Two Cobas-6800 testing machines were acquired and have been operating since mid-March (see Section 1.5). Also in mid-March, the Norwegian Institute of Public Health (NIPH) reported an improved access to reagents, which was initially limited. However, it also reported uncertainty regarding future access to personal protective kits and test-taking equipment. In April, a new testing method was launched (see Section 1.5) and preparations for large scale testing have been initiated.

The Directorate of Health (DoH) has also reported a serious deficiency in the availability of personal protective equipment (PPE) in many municipalities as increased demand combined with a decline in supply have resulted in shortages. This has been especially worrisome for personnel working in the emergency rooms who triage patients and for personnel in the intensive care units who require special, high quality face masks (P2/P3 masks). On 3 March the government reached out to the national industry with a request to produce pharmaceuticals and protective gear. There has been a national call for PPE, reaching out to dentists, veterinarians, and other industries to share their equipment.
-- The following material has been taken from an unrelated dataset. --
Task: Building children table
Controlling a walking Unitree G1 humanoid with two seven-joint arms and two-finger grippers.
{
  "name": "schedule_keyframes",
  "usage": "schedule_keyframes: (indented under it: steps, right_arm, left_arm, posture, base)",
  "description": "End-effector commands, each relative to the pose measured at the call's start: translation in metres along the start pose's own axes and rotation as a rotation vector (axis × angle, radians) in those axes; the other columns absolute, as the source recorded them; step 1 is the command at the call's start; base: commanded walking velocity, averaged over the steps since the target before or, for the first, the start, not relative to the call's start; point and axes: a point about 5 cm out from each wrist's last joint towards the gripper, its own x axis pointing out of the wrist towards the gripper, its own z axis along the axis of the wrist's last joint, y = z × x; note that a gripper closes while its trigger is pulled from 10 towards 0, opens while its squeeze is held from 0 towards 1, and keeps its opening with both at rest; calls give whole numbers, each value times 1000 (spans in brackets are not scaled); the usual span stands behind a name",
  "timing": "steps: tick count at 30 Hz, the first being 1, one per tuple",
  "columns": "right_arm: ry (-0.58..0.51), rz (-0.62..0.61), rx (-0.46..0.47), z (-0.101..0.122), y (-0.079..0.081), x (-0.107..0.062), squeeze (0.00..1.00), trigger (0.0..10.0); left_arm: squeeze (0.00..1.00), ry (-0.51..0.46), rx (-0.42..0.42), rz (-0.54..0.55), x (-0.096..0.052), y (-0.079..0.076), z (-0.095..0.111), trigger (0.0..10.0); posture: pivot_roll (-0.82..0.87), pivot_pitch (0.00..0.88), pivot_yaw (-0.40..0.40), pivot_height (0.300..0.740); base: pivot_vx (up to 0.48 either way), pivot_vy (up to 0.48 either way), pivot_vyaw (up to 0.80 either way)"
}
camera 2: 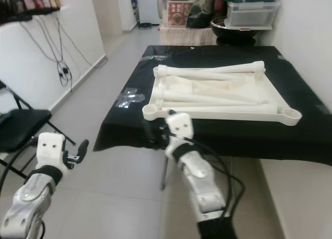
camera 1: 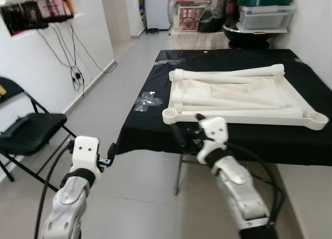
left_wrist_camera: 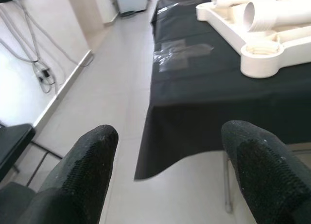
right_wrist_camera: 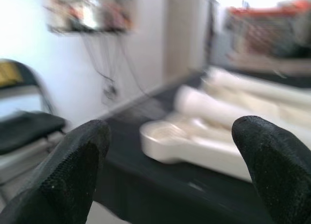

A national system for reporting, allocation and distribution of PPE has been established to help ensure sufficient access in all municipalities and hospitals. All PPE imported to Norway must undergo testing and needs an approval by the Norwegian Defence Research Establishment (FFI) before it is distributed to the health services. EEA countries, including Norway, have joined the EUs voluntary Joint Procurement Agreement which enables the joint purchase of medical equipment and supplies. Some import restrictions have been lifted to ensure continuity of supply of personal protective equipment (PPE) as well as other potential shortages of healthcare equipment. At the end of April, PPE continues to be rationed at the national level as a precaution to ensure future supply. 

These challenges were already on the horizon of the Ministry as the Norwegian Directorate for Civil Protection (DSB) and featured in their 2018 yearly report. In mid-February, the DoH requested a national overview on the protective gear, but few details are available to the public, beside an acknowledgement of serious deficiency of PPE.

A national report on pharmaceutical preparedness from June 2019 also spoke about the challenges and advised on remedial actions (some of which have been implemented). The Norwegian Medicines Agency (NoMA) has reported a shortage of critical pharmaceuticals, including antibiotics and pharmaceuticals to treat COVID-19 in intensive care. There has been hoarding of pharmaceuticals and pharmacies have reported deficiencies (which may necessitate rationing of medicines). In March, the NoMA introduced rationing for several pharmaceuticals.

On 26 March the NoMA signed agreements with the three largest pharmaceutical wholesalers regarding increasing their stocks and requested that they stock up medicines that are critical for the public health service.

The Agency for Hospital Procurement Services and the South-Eastern RHA have been given special mandate to coordinate procurement of personal infection control kits as well as pharmaceuticals.